Would you retype every line below without changing anything?
+++
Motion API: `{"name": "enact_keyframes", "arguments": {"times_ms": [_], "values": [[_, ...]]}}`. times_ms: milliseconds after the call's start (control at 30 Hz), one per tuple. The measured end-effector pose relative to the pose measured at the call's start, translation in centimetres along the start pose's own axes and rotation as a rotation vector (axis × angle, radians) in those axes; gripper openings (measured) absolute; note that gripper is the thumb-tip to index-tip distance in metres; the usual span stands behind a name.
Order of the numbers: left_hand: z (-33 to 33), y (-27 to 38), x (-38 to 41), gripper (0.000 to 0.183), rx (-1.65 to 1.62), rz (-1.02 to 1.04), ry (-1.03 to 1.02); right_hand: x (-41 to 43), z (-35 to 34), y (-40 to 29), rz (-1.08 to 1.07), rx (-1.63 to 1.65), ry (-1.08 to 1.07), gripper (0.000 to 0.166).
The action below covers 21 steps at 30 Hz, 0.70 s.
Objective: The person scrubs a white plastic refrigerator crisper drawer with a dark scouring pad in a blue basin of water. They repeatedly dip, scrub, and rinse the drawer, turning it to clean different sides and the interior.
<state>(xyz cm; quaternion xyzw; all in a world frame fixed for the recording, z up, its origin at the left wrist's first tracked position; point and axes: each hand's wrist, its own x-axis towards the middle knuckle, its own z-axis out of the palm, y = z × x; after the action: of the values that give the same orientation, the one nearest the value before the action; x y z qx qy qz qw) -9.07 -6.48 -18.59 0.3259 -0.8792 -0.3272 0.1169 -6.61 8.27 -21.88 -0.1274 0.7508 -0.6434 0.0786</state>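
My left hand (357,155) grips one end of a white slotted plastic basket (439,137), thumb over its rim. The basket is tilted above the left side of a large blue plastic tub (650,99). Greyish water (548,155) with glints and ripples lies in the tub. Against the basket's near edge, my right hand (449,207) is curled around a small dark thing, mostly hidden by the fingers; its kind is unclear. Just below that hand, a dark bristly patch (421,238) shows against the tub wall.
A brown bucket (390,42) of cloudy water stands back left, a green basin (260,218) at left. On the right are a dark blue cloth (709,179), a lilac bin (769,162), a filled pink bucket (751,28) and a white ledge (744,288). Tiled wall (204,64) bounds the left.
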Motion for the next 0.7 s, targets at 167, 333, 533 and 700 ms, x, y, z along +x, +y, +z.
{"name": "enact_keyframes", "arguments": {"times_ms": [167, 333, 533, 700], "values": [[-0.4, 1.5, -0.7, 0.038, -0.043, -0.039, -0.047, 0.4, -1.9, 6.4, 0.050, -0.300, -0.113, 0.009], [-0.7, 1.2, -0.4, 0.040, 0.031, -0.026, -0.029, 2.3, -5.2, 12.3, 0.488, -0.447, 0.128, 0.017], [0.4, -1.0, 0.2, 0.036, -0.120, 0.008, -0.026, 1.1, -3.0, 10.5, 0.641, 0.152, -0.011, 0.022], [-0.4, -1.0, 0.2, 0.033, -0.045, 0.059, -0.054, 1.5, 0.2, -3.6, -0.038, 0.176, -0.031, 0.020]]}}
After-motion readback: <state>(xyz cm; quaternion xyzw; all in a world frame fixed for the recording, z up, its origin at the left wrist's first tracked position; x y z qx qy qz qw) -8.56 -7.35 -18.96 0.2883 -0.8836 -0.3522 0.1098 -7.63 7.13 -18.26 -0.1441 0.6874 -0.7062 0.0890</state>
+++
**Response area**
Motion API: `{"name": "enact_keyframes", "arguments": {"times_ms": [_], "values": [[_, ...]]}}`. times_ms: milliseconds after the call's start (control at 30 Hz), one per tuple. The measured end-effector pose relative to the pose measured at the call's start, translation in centimetres along the start pose's own axes and rotation as a rotation vector (axis × angle, radians) in those axes; gripper openings (measured) absolute; note that gripper is the thumb-tip to index-tip distance in metres; the usual span stands behind a name.
Order of the numbers: left_hand: z (-33 to 33), y (-27 to 38), x (-38 to 41), gripper (0.000 to 0.183), rx (-1.65 to 1.62), rz (-1.02 to 1.04), ry (-1.03 to 1.02); right_hand: x (-41 to 43), z (-35 to 34), y (-40 to 29), rz (-1.08 to 1.07), rx (-1.63 to 1.65), ry (-1.08 to 1.07), gripper (0.000 to 0.166).
The action below covers 21 steps at 30 Hz, 0.70 s.
Objective: The person scrubs a white plastic refrigerator crisper drawer with a dark scouring pad in a blue basin of water. They repeatedly dip, scrub, and rinse the drawer, turning it to clean different sides and the interior.
<state>(xyz cm; quaternion xyzw; all in a world frame fixed for the recording, z up, its origin at the left wrist's first tracked position; point and axes: each hand's wrist, its own x-axis towards the middle knuckle, its own z-axis out of the palm, y = z × x; after the action: of the values that give the same orientation, the one nearest the value before the action; x y z qx qy qz qw) -9.07 -6.48 -18.59 0.3259 -0.8792 -0.3272 0.1169 -6.61 8.27 -21.88 -0.1274 0.7508 -0.6434 0.0786</state>
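My left hand (357,155) grips one end of a white slotted plastic basket (439,137), thumb over its rim. The basket is tilted above the left side of a large blue plastic tub (650,99). Greyish water (548,155) with glints and ripples lies in the tub. Against the basket's near edge, my right hand (449,207) is curled around a small dark thing, mostly hidden by the fingers; its kind is unclear. Just below that hand, a dark bristly patch (421,238) shows against the tub wall.
A brown bucket (390,42) of cloudy water stands back left, a green basin (260,218) at left. On the right are a dark blue cloth (709,179), a lilac bin (769,162), a filled pink bucket (751,28) and a white ledge (744,288). Tiled wall (204,64) bounds the left.
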Motion for the next 0.7 s, targets at 167, 333, 533 and 700 ms, x, y, z along +x, +y, +z.
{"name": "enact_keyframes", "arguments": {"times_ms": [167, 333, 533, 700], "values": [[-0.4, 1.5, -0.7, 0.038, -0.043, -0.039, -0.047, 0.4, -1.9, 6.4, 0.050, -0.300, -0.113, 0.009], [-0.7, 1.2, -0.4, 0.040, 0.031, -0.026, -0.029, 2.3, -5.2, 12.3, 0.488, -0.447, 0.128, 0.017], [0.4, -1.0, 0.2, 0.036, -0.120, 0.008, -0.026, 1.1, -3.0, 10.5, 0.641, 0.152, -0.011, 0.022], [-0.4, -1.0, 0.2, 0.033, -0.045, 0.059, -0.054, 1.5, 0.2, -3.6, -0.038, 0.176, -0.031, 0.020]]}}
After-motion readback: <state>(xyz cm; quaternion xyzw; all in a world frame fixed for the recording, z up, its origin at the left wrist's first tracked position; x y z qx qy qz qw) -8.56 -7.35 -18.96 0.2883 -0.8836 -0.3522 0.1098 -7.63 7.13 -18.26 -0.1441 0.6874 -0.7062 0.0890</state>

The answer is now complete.